Whilst that debut was an assault of raw, scrappy noise rock, Black Kite Broadcasts is a more melodically-inclined record. It still keeps up the aggressive, abrasive aspects of noise rock (as it should!), but as befits songs supposedly being played on the radio, most of them are catchy and with a real feel for hooks. There’s also a sense of humour at play, evidenced by the song and band titles – Territorial Pissants is a particular favourite name, as is the title of the haunting, damaged ‘Exquisitely Dressed, and Caked in Blood’.
Not every song can be described as even remotely accessible though, and there’s plenty of moments that can seem like they’re pushing against the listener, challenging you to dig deeper as they won’t give up their secrets easily. ‘Toxic Waste Buzzkill’ is a raw, feedback-drenched piece of arty noise rock that still manages to keep a sense of energy, somewhere between The Stooges and Sonic Youth at their most convention-defying. ‘The Sublime Pungence of Drumpf’ is like early 80’s hardcore played through broken amps and a collapsing drum kit – it’s noisy, crude, and kind of brilliant.

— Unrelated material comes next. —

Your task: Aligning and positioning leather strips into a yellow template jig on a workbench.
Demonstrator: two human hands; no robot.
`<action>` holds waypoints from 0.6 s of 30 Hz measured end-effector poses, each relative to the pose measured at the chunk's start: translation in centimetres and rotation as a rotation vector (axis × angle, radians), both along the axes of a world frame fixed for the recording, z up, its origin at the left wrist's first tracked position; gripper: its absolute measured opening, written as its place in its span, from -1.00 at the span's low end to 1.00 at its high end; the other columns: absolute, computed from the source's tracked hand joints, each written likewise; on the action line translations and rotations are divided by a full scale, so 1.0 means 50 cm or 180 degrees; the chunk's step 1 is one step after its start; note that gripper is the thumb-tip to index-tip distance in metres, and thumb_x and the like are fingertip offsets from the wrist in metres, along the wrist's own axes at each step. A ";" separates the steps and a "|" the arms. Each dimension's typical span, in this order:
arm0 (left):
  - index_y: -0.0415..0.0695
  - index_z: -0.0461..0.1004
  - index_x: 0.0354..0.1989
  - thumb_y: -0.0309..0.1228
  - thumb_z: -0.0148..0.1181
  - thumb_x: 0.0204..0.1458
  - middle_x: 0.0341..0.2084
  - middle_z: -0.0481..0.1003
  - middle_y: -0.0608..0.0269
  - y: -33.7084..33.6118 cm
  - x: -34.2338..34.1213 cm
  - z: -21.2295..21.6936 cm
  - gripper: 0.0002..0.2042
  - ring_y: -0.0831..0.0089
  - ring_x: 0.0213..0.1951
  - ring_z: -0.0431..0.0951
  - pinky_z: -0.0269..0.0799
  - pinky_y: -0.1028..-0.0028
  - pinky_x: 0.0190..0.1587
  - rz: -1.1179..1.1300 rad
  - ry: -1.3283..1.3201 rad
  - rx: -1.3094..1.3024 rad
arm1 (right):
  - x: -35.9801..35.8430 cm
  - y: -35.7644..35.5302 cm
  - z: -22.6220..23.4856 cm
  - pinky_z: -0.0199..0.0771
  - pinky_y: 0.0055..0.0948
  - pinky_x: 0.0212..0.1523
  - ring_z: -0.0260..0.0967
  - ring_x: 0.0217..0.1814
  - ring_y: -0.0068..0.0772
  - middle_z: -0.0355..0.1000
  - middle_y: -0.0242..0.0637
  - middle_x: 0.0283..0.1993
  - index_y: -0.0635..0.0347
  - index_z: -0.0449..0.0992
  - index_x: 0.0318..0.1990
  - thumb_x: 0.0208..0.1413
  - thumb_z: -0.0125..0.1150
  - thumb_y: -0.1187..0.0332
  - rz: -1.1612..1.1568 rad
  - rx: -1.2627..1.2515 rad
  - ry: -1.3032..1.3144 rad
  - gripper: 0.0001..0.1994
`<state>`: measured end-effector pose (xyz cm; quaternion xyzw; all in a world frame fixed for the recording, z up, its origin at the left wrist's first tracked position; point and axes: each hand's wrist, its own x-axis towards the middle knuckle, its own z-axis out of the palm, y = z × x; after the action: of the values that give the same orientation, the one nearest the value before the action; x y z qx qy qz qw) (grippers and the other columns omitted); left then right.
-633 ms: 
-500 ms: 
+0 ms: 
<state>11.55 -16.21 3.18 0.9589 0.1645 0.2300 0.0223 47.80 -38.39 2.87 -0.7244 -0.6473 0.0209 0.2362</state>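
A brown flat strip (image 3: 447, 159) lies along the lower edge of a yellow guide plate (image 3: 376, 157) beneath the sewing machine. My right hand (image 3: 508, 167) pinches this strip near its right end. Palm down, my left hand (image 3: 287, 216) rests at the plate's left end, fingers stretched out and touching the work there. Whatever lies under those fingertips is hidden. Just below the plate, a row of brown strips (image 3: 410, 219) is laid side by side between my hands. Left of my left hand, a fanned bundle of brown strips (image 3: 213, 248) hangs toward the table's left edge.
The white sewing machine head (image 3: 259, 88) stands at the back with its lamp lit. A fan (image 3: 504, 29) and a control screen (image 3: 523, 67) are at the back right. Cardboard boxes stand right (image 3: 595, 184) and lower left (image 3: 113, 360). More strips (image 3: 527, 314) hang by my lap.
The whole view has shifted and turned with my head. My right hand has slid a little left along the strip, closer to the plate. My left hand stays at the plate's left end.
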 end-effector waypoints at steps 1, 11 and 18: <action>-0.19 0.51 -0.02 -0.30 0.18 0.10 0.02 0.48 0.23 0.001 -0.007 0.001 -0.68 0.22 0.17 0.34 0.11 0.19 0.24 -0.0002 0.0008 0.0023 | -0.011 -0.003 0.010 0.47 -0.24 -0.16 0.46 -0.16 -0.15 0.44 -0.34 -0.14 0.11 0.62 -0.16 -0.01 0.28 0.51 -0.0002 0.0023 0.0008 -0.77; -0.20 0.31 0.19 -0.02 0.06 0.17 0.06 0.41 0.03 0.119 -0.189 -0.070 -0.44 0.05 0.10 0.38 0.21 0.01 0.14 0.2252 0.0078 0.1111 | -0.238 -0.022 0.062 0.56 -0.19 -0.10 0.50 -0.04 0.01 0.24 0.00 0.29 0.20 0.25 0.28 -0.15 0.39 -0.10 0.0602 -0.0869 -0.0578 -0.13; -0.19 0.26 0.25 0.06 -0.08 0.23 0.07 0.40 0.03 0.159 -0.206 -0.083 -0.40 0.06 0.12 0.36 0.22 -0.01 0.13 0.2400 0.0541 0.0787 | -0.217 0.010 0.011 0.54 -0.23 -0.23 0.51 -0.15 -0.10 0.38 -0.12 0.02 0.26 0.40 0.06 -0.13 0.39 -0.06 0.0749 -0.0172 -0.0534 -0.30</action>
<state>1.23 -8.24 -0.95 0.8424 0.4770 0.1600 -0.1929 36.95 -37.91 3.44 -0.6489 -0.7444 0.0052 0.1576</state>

As this might imply, Black Kite Broadcasts is a very varied listen, and though the constant changes in style are rarely drastic, within the genre of noise rock they can often push the genre to its limits. That Qoheleth are big fans of noise rock is evident, but the album is at its best when it is at its most free-roaming, as on ‘Hooray! They’re Dead’, a song that feels subdued compared with the rest of the album, and features relatively soft singing to great effect. The inclusion of the radio announcements between songs also helps the album hang together – as well as providing an overall sense of narrative, and some excellent world-building that would be the envy of many an author, they add a consistency of mood and tone. The ten minutes of noise and snatches of music behind the drones and static that sees the album out might prove too much for some, but as a piece of art, it’s hard to fault.

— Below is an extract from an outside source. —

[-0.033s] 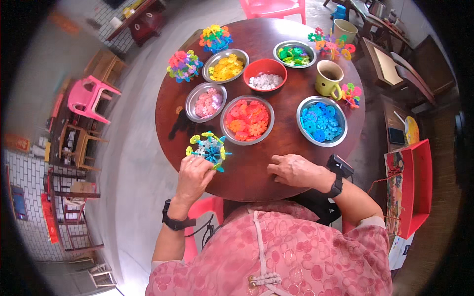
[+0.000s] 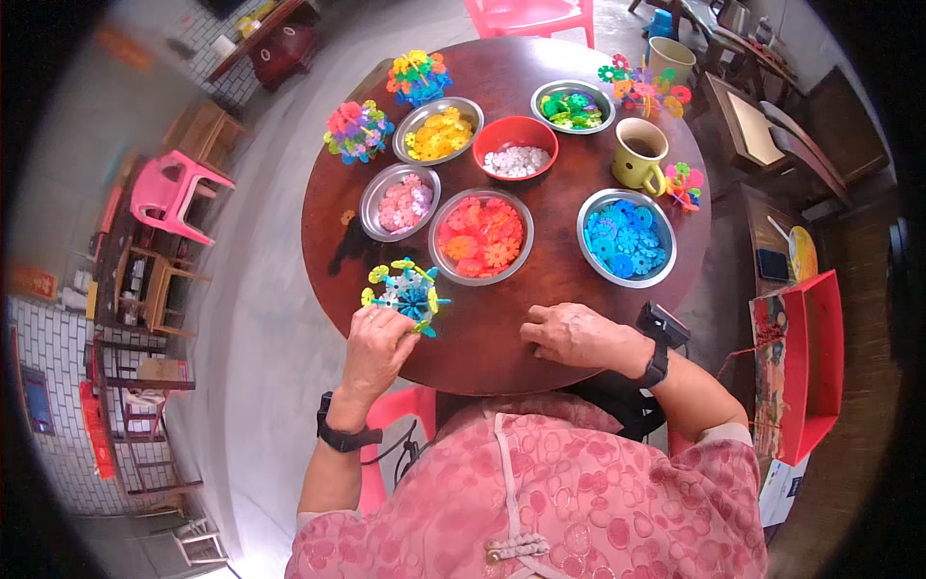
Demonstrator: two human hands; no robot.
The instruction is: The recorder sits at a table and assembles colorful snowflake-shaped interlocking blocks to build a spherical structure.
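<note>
A ball of interlocking plastic flower discs (image 2: 410, 299), teal and white with yellow-green tips, rests near the table's front left edge. The fingers of my left hand (image 2: 378, 340) are closed on its near side. To the right, my right hand (image 2: 577, 336) lies low over the tabletop with its fingers curled in; anything inside them is hidden. Beyond the hands stand a metal bowl of red-orange discs (image 2: 480, 236) and, at the right, one of blue discs (image 2: 627, 238). A smaller metal bowl of pink discs (image 2: 403, 205) sits farther left.
Farther back on the round wooden table (image 2: 569, 214) are a yellow-disc bowl (image 2: 440, 133), a red bowl of white discs (image 2: 517, 149), a green-disc bowl (image 2: 573, 106) and a yellow-green mug (image 2: 639, 159). Finished-looking disc clusters (image 2: 358, 131) line the edges. A red box (image 2: 810, 367) stands at right.
</note>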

And, really, that’s the proper way to consider Black Kite Broadcasts – as a piece of art. This extends not just to the physical presentation of the album, but the media it is delivered by. I’ve never before seen a band take an old radio, and load it up with a copy of an album, but that’s what Qoheleth have done. It’s a unique delivery that is completely in line with the world that Black Kite Broadcasts is building, and I’m hugely impressed by the band for achieving something so creative, both in terms of the actual music and the way it is presented.
Black Kite Broadcasts is available digitally, on cassette, and on custom-made radio via Bandcamp.